Twitter CEO Jack Dorsey will be among the tech executives to appear before lawmakers on Capitol Hill this coming Wednesday. (AP Photo/Richard Drew)
- Monday: U.S. markets closed for Labor Day.
- Tuesday: Markit U.S. manufacturing PMI, August (54.5 expected; 54.5 previously); Institute for Supply Management PMI, August (57.6 expected; 58.1 previously); Construction spending, July (+0.5% expected; -1.1% previously); Auto sales, August (16.7 million vehicle annual pace expected; 16.68 million previously)
- Wednesday: Trade balance, July (-$49.7 billion expected; -$46.3 billion previously)
- Thursday: ADP private payrolls, August (+190,000 expected; +219,000 previously); Initial jobless claims (213,000 expected; 213,000 previously); Nonfarm productivity, Q2 (+2.9% expected; +2.9% previously); Markit U.S. service PMI, August (55.2 previously); Institute for Supply Management non-manufacturing PMI, August (56.8 expected; 55.7 previously)
- Friday: Nonfarm payrolls, August (+190,000 expected; +157,000 previously); Unemployment rate, August (3.8% expected; 3.9% previously); Average hourly earnings, month-on-month, August (+0.2% expected; +0.3% previously); Average hourly earnings, year-on-year, August (+2.7% expected; +2.7% previously)

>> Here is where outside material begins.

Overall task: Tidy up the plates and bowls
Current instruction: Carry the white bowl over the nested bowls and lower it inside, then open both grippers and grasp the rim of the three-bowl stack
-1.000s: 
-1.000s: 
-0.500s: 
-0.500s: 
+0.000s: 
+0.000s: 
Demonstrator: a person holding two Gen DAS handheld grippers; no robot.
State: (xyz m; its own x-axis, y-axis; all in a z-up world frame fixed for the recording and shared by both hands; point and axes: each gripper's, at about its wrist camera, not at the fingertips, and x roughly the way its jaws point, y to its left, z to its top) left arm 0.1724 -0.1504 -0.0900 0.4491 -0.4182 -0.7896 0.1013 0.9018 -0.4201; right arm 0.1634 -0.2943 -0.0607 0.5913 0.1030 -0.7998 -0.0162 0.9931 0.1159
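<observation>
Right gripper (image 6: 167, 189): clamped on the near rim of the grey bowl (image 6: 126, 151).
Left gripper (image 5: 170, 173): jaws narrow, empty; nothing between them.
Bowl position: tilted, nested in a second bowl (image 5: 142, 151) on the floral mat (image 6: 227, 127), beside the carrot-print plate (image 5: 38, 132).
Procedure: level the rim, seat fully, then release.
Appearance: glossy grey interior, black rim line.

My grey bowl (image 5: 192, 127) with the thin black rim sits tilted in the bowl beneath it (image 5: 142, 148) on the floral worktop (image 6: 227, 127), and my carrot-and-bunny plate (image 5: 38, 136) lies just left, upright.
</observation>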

A summer boom for the U.S. economy
When President Donald Trump thinks back on the summer of 2018, he will likely want to forget the legal trouble some of his closest confidants found themselves in.

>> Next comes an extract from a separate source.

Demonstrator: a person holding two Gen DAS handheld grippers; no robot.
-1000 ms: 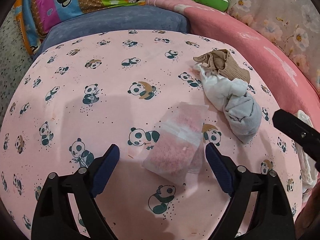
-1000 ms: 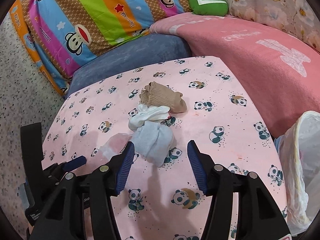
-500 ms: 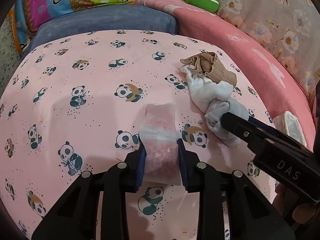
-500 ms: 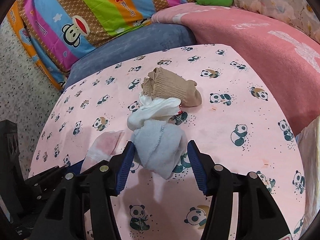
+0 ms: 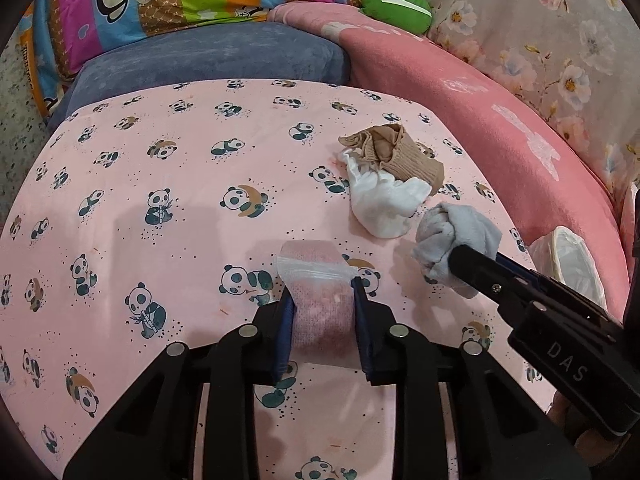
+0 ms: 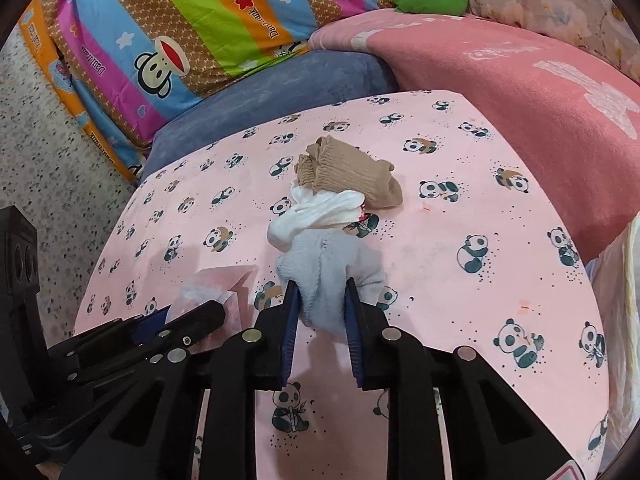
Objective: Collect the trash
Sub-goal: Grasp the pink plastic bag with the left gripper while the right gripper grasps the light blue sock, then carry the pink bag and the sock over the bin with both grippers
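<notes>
Both tools have something between their pads at once. The left gripper (image 5: 323, 312) sits narrow around the clear zip bag (image 5: 318, 292), its blue pads pressing the bag's sides so that the plastic bows up between them; the bag's sealed end pokes out ahead of the tips. The bag lies on the panda-print sheet (image 5: 160, 168), toward the near edge and about midway across it. Just to its right, the right gripper (image 6: 320, 308) is closing on the grey sock (image 6: 332, 268), and in its own view the pads already dent the bundle's near end.

Beyond the grey sock, toward the far right corner of the sheet, the white sock (image 5: 384, 200) and the tan sock (image 5: 396, 152) lie heaped together, the tan one resting on the white. The grey bundle appears to touch the white one in the right wrist view, so I would lift it straight up and slowly, lest it drag its neighbour along.

The bag is slick and thin; a pinch this near its lower half looks sound, but I would raise it gently and watch for slipping. A white-lined bin bag (image 5: 568, 264) shows just off the right edge of the sheet, the likely place for both.
</notes>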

Instead, Trump can remember the summer months of 2018 as a time when the economic boom he promised during his campaign came to pass.

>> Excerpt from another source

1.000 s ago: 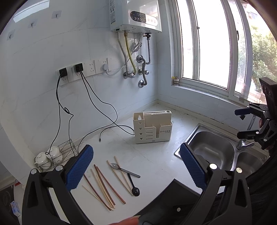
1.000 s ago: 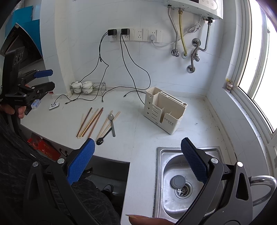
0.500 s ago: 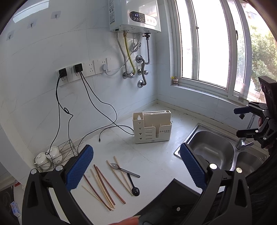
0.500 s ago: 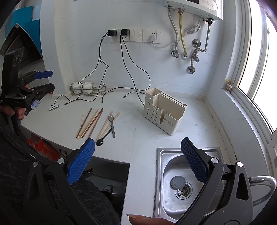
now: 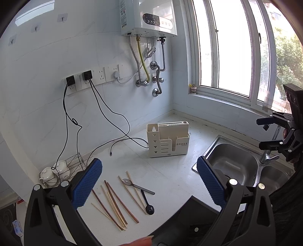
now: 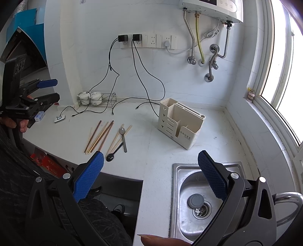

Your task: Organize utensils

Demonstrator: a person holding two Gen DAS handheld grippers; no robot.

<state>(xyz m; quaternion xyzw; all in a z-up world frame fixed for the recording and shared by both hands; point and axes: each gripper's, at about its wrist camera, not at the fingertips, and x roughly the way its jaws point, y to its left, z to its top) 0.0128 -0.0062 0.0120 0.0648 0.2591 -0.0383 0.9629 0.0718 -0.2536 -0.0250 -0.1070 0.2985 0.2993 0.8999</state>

In May and June, the U.S. economy added more than 240,000 jobs. In July, 157,000 jobs were created though the closure of Toys ‘R Us stores appeared to impact that total by about 32,000. The unemployment rate in July stood at 3.9%.
This summer it was and remains a great time to get a job in the U.S. As Federal Reserve Chair Jay Powell said at a conference in late August, “The economy is strong. Inflation is near our 2 percent objective, and most people who want a job are finding one.”
The economy is also growing at a pace not seen in four years.
Last week, the second estimate of second quarter GDP showed the economy grew at an annualized rate of 4.2% during the second three-month block of 2018. Not since the third quarter of 2014 has the economy grown at a similar rate.
The stock market also hit record highs in the final week of August.
And although some analysts and economists have argued that recent GDP numbers are inflated as consumers pull-forward spending ahead of anticipated price increases from tariffs, Neil Dutta at Renaissance Macro explained on Yahoo Finance’s daily live show The Final Round on Wednesday that this story is not really backed up by the data.
“Most of the upside in the consumer spending numbers was in restaurants, clothing, things not really effected by tariffs,” Dutta said. “A consumer is not going [to say], ‘Hey, let me go to the Cheesecake Factory to beat all these tariffs that are coming.’”
Dutta added that with consumer confidence elevated amid a strong labor market, the consumer — and by extension the broader U.S. economic outlook — remains solid. “The bears are stretching,” Dutta said, referencing economists or analysts looking for signs of a weakening economy. “It’s sort of embarrassing.”
In a note to clients published Friday, Greg Valliere, chief global strategist at Horizon Investments, outlined the five big stories of the summer at the intersection of markets and politics.
Number one was the economic boom.
“The Atlanta Fed is predicting third quarter GDP growth of 4.1%, which feels about right,” Valliere said.
“Corporate profits are booming. Inflation is still contained. The jobs market is red hot, with labor shortages in much of the Sun Belt. There’s so much fiscal and monetary stimulus in the pipeline that it could be late winter before the economic momentum cools to a more sustainable pace.”